I need to pull data from an API that needs a timestamp as a parameter. This API retrieves data from a system (not in my control) that is based in the America/Las_Angeles timezone. I have tried for hours to find a way to generate a non-UTC Date object (LocalDateTime object doesn’t contain a getTime() method) so that I can call .getTime() but I seem to only be able to get a string value of the converted UTC Date into my desired timezone.

I tried to find a way to use the getTimezoneOffset() function, but I need a non-UTC Date object in order to get the valid offset from so I’m back to square one.
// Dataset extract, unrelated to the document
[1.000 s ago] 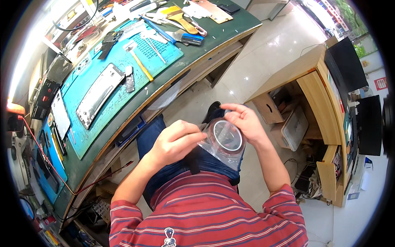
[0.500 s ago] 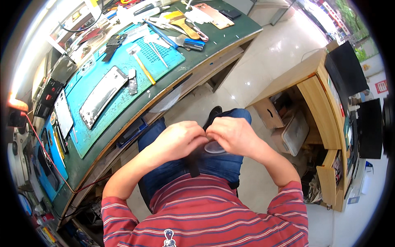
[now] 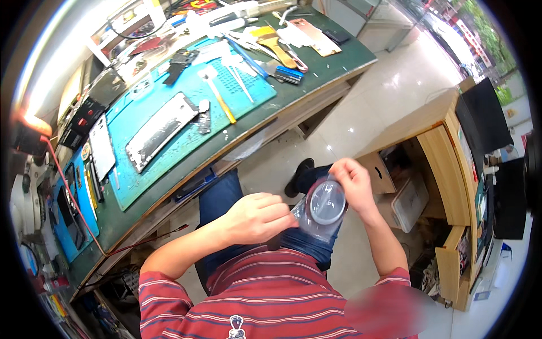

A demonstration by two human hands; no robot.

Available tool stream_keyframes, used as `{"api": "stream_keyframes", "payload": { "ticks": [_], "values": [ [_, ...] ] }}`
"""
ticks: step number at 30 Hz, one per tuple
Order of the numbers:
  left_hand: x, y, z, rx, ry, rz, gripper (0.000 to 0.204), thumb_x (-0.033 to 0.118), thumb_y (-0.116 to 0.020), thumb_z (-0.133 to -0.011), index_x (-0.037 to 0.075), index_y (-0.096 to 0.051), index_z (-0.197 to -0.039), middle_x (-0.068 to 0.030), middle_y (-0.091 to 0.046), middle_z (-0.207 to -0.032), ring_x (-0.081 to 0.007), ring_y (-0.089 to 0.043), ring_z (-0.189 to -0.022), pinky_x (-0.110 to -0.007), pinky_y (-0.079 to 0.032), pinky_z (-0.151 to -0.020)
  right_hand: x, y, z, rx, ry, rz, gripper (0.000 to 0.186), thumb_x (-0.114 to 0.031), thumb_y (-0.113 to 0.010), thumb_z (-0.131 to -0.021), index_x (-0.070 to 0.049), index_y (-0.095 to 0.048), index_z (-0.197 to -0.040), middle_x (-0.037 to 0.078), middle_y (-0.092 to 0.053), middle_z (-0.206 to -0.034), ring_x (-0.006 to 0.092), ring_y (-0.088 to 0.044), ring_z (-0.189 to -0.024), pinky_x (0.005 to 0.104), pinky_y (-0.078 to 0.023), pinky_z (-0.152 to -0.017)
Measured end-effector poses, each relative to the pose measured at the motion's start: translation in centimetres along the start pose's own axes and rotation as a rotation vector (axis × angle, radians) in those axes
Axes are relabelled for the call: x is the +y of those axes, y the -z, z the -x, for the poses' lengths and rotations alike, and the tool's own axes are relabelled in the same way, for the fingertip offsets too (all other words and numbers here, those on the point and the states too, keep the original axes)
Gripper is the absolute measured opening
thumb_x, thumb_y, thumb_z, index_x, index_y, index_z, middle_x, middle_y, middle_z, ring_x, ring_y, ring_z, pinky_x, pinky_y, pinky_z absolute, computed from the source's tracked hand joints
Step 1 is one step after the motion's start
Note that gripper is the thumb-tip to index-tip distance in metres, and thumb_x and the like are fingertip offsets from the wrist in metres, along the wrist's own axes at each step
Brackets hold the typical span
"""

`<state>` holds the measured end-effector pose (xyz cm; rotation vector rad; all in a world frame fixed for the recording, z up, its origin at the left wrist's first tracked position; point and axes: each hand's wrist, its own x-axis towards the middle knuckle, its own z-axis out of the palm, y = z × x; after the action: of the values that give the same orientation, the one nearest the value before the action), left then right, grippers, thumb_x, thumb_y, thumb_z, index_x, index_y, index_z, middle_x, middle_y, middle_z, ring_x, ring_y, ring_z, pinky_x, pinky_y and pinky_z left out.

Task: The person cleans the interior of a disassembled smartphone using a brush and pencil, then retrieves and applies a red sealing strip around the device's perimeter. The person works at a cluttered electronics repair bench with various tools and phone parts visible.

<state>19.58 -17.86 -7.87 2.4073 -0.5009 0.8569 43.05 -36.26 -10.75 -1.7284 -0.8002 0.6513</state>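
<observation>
Over my lap I hold a clear plastic bag point(image 3: 310, 226) containing a round, flat roll point(image 3: 327, 203), perhaps tape, with a pale ring and dark edge. My left hand point(image 3: 264, 216) pinches the bag at its left side, fingers curled. My right hand point(image 3: 351, 181) grips the bag's upper right, thumb and fingers closed at the roll's top. The bag hangs tilted between them, above my jeans.
A green workbench point(image 3: 316, 76) on my left holds a teal mat point(image 3: 141, 181), phone bodies point(image 3: 161, 133), tools and brushes. At my right stands a wooden cabinet point(image 3: 437, 169) with monitors point(image 3: 480, 118) and an open compartment. Tiled floor point(image 3: 350, 118) lies between.
My hands were close together half a second ago, hiding most of the bag. Now they are apart, the right one higher and farther right, and the roll shows again.
</observation>
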Motion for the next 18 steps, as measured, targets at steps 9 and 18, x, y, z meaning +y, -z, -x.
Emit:
{"api": "stream_keyframes", "payload": {
  "ticks": [9, 18],
  "values": [
    [-6.5, -10.4, 8.3, -0.037, 0.887, 0.369, 0.012, 0.01, -0.069, -0.101, 0.0, -0.074, -0.105, -0.011, -0.075, -0.093, -0.0235, -0.074, -0.089, -0.036, -0.056, -0.073, 9.0, 7.2, -0.7, 0.56, 0.049, 0.144, 0.022, -0.018, -0.059, -0.112, 0.0, -0.069, -0.104, 0.001, -0.07, -0.093, 0.0096, -0.061, -0.087, 0.0278, -0.051, -0.079],
    [-33.7, -28.4, 9.7, 0.594, 1.693, 0.553, 0.025, 0.026, -0.06, -0.11, 0.005, -0.073, -0.113, -0.0025, -0.071, -0.1, -0.0129, -0.067, -0.1, -0.029, -0.051, -0.092, 15.3, 6.7, -0.9, 0.589, -0.212, -0.173, 0.023, -0.017, -0.058, -0.113, 0.0, -0.069, -0.101, 0.0, -0.07, -0.094, 0.0071, -0.06, -0.086, 0.0249, -0.051, -0.078]
  ]
}}
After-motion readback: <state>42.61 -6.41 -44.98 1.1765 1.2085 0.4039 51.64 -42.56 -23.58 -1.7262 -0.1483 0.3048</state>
Can anyone provide an example of creating a Date object in Snap with a non-UTC timezone that I can call getTime()? (I just need to generate a timestamp based on a PST Date with a 00:00:00 time)
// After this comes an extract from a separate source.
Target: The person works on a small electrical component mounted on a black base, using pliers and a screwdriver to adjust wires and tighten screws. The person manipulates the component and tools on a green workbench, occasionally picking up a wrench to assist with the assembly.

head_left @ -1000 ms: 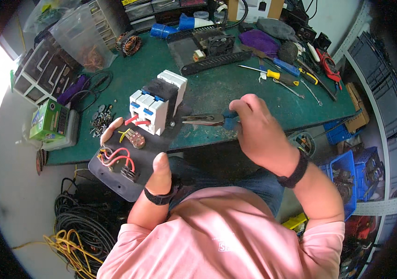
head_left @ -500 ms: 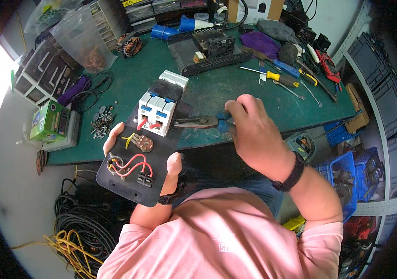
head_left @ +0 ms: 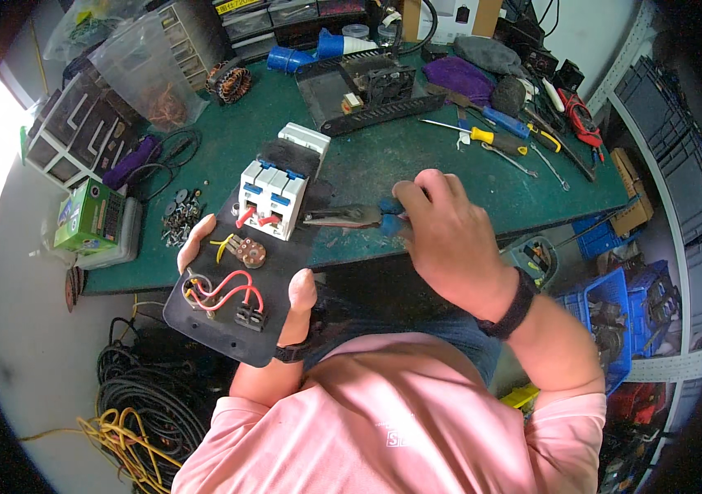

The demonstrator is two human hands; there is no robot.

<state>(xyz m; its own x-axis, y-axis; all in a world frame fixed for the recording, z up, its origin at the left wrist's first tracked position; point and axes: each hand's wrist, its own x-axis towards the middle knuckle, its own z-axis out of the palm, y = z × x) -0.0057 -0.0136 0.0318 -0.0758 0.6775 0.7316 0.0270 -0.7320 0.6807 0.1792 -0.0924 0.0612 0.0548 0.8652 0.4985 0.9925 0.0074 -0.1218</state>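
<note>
My left hand [head_left: 297, 300] grips a black mounting panel [head_left: 219, 325] from underneath, thumb on its right edge and fingertips at its left edge. On the panel sit a white circuit breaker with blue levers [head_left: 271, 198], red wires [head_left: 223, 288] and a small round brown part [head_left: 250, 253]. My right hand [head_left: 450, 239] is closed on blue-handled pliers [head_left: 351, 217], whose jaws point left and reach the breaker's right side.
Beyond the panel lies a green workbench [head_left: 417, 165] with screwdrivers [head_left: 491, 136], a black fan unit [head_left: 367, 86], a pile of screws [head_left: 178, 218], a green box [head_left: 88, 216] and a clear parts bin [head_left: 149, 74]. Coiled cables [head_left: 137, 403] lie on the floor at left. Blue crates [head_left: 614, 313] stand at right.
The panel has been lifted and tilted up toward me in my left hand. My right hand with the pliers has moved left, bringing the jaws to the breaker.
</note>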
I tried creating the converted string (which I can’t get to include the timezone, because even though the docs point to SimpleDateFormat (Java Platform SE 7 ) as a reference I cannot get the value output for any of the time zone components) and appending ’ PST’ but it still created a UTC Date.

I have spent way too long trying to do something so simple that is a couple lines of code in almost any language and needs some guidance lol.

15 REPLIES 15

christwr
Contributor III

Date.now().toLocaleDateString({"timeZone":"America/Los_Angeles", "format":"yyyy-MM-dd"}) + " 00:00:00"
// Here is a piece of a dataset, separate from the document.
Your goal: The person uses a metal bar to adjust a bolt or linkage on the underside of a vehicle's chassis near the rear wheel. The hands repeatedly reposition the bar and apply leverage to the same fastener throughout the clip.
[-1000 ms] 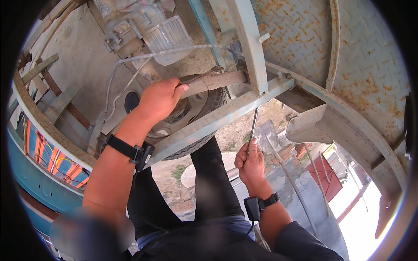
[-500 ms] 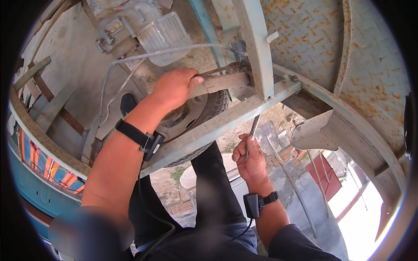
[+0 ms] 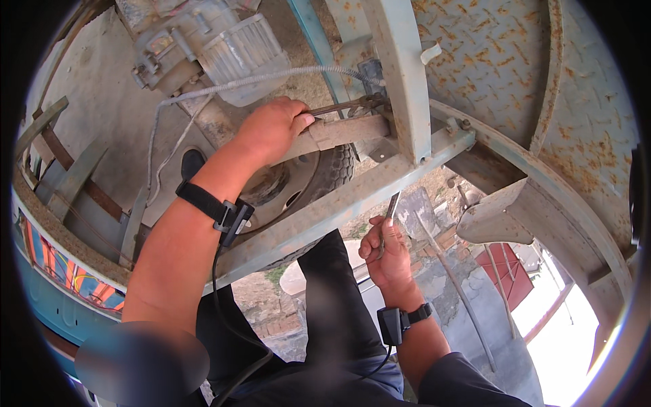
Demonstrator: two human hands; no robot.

It will “handle” whether it’s currently PDT or PST.

shane
New Contributor II

That will get you a date-time string not a timestamp. How do you turn that into a timestamp?

christwr
Contributor III

Date.parse(Date.now().toLocaleDateString({"timeZone":"America/Los_Angeles"})).getTime()

shane
New Contributor II

So that is the first thing I tried, but it gives me a UTC DateTime object at 00:00:00 for the Date, and calls getTime() on it. You cannot call getTime() without the Date.parse() which turns it into a UTC timezone because toLocalDateString() and toLocalDateTimeString() both return a datetime string WITHOUT the timezone or offset. Even though the snaplogic documentation says you can provide a ‘x’ or a ‘z’ in the ‘format’ parameter the result doesn’t contain any timestamp information for Date.parse() to understand. I even tried appending the timezone information to what is passed into the Date.parse() with no luck.

This will result in a UTC Y-m-d 00:00:00 timestamp.

I need a America/Los_Angeles Y-m-d 00:00:00 timestamp. If I used the above, I will be off by whatever the offset is in the America/Los_Angeles timezone.

Schevus
New Contributor III

I’m running into this problem as well. I need to convert a value obtained from toLocaleDateTimeString() back to a SnapLogic date object in its current timezone, but there doesn’t seem to be any way to maintain or set the timezone when parsing back to a date object. It always reverts to UTC as the timezone, though with the “correct” time from the original timezone. This is really unfortunate.

Does anyone know how to create a new date object (not derived from a datasource with a non-UTC timezone) that is not in UTC time?